Tuesday, January 11, 2011
Why HBO and the NHL need to unite again
Last time around I talked about the Winter Classic, and how NBC practically fucked the whole thing up due to their "creative" choices in camera work. One thing that I neglected to mention was the amazing four-part documentary that led up to the annual NHL mega-event, "24/7: Penguins/Capitals". If you missed out on this four hour long special and you're an NHL fan, you've been done a great disservice.
Anyway, what "24/7" managed to do was give viewers an inside view on the locker room interactions, day-to-day team affairs, and portraits of various players on both the Penguins and Capitals, leading up to the Winter Classic. It was profane, it was surprisingly graphic, and it was undoubtedly honest as well, as the series began with the Penguins sitting high atop the standings and superstar Sidney Crosby in the middle of a massive points-streak, while Alex Ovechkin and his Capitals were mirred in a big losing streak. By the time the documentary came to an end, viewers were given an on-ice view of the action on the rink, and it was just simply brilliant.
What I'm trying to get at here is that this is something that the NHL and HBO both need to do again. In press interviews or intermission reports, NHL players more often than not come off as humble, relatively polite, and have little in the way of personality, but as "24/7" showed us, that just isn't quite the case. The on-ice mayhem and shit talking, combined with the behind-the-scenes developments of the respective teams made for compulsive television watching. So much so that the ratings for this edition of "24/7" was a ratings juggernaut for HBO, coinciding with the ratings smash that this year's Winter Classic wound up being as well.

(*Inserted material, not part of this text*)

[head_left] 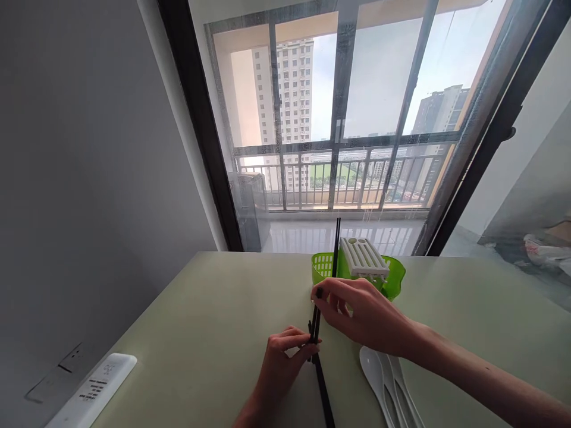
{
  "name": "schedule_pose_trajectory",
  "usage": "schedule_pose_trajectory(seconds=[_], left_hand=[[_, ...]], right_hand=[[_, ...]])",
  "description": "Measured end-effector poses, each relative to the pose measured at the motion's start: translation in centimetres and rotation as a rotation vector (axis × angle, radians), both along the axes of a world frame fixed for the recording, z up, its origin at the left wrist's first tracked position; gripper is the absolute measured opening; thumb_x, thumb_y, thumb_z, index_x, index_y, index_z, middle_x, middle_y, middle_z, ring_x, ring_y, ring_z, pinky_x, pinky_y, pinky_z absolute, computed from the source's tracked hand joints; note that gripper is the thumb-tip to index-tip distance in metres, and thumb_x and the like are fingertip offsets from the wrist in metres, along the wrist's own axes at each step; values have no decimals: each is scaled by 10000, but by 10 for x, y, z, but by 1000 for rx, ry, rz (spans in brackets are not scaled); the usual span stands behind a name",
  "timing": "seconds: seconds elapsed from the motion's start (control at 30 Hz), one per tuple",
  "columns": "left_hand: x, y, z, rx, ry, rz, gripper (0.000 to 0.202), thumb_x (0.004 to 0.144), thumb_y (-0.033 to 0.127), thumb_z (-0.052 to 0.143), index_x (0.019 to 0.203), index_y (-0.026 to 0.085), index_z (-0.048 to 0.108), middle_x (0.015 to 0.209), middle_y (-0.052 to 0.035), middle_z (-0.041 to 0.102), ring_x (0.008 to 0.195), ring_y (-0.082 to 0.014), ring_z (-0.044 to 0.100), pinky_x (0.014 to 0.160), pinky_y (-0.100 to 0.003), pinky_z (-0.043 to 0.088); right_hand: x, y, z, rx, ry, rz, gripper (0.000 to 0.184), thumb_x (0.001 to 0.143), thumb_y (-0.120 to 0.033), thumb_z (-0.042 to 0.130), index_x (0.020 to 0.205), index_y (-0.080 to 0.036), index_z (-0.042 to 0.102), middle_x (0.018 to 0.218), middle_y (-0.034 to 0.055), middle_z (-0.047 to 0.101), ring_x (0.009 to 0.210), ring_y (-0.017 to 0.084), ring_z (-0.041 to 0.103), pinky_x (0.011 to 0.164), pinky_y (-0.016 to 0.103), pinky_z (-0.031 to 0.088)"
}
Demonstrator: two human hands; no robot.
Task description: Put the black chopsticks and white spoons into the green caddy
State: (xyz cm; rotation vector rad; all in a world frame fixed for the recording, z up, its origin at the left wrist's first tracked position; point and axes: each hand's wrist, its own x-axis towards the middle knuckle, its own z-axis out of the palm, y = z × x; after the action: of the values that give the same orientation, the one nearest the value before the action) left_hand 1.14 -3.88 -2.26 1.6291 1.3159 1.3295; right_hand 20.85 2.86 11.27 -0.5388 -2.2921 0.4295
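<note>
A few black chopsticks (pixel 316 321) stand tilted between my two hands above the table. My left hand (pixel 285 359) pinches their lower part between thumb and fingers. Higher up, the fingertips of my right hand (pixel 363 312) close on their upper end. More black chopsticks (pixel 324 395) lie on the table just below my left hand. Behind my right hand sits a green plastic basket (pixel 322 267), partly covered by the hand. A white slotted rack (pixel 363 257) rests at its middle, and black chopsticks (pixel 336 246) stand upright in its left side.
White plastic spoons (pixel 386 380) lie stacked under my right forearm on the pale green table (pixel 214 333). A white power strip (pixel 96 386) is at the left front edge, beside the grey wall. Behind the table's far edge is a glass door onto a balcony.
</note>
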Motion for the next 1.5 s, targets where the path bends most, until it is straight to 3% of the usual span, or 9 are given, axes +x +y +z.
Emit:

This is a sure-fire way to draw new fans into the sport of hockey and the NHL itself all at the same time. By providing these intimate looks at the players, teams, coaches, and even the fucking refs (who surprisingly came off as some just plain cool sons of bitches), one can learn just what the sport really is all about, and just how truly special a sport it is.
NHL athletes have more passion for their sport than any other brand of athlete in any other sport in the world today.
Don't believe me? Take a look at that picture (above) of Capitals center Matt Hendricks again.
That's what I thought.
Come on HBO, work some more magic with the NHL again, and soon.